* [TASK DESCRIPTION]
Using the data below, count the lines that carry the string "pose" and write only the count.

┌─ PROVIDED MATERIAL

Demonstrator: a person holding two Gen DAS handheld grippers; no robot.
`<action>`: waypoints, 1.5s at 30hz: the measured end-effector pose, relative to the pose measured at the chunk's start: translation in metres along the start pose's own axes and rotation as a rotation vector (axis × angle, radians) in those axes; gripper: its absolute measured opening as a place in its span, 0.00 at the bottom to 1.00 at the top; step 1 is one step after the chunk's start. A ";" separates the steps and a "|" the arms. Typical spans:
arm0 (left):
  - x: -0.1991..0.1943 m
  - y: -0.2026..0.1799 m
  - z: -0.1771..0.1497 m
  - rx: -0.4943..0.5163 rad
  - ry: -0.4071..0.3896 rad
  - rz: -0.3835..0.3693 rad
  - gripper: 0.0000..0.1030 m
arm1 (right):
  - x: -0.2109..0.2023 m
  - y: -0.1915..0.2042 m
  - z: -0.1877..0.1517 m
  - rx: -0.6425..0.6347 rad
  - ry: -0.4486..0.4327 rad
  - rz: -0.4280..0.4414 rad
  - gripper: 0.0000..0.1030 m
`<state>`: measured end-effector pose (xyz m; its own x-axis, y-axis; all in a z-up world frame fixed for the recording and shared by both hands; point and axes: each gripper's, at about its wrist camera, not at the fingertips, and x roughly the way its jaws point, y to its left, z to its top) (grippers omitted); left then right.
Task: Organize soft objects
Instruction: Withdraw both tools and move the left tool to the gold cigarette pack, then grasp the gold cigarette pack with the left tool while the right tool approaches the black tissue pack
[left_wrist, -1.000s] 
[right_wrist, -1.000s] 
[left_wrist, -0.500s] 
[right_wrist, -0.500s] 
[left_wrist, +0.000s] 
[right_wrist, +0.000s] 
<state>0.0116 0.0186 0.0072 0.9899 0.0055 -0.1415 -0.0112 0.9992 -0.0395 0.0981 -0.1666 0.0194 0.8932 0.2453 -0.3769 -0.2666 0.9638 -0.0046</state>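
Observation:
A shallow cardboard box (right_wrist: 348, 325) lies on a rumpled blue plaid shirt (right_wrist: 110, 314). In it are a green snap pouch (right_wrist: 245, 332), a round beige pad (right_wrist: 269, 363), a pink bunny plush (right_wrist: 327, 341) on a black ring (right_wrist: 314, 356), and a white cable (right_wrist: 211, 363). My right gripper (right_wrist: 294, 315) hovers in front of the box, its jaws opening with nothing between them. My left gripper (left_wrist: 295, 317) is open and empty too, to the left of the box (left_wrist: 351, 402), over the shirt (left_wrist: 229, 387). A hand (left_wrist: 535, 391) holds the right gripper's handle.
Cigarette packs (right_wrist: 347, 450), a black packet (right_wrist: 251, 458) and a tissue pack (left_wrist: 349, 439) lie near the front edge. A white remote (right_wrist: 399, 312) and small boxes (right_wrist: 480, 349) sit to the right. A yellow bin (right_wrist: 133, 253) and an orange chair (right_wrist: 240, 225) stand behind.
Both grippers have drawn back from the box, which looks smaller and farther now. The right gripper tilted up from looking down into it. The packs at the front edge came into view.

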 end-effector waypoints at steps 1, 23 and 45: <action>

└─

* [TASK OUTPUT]
2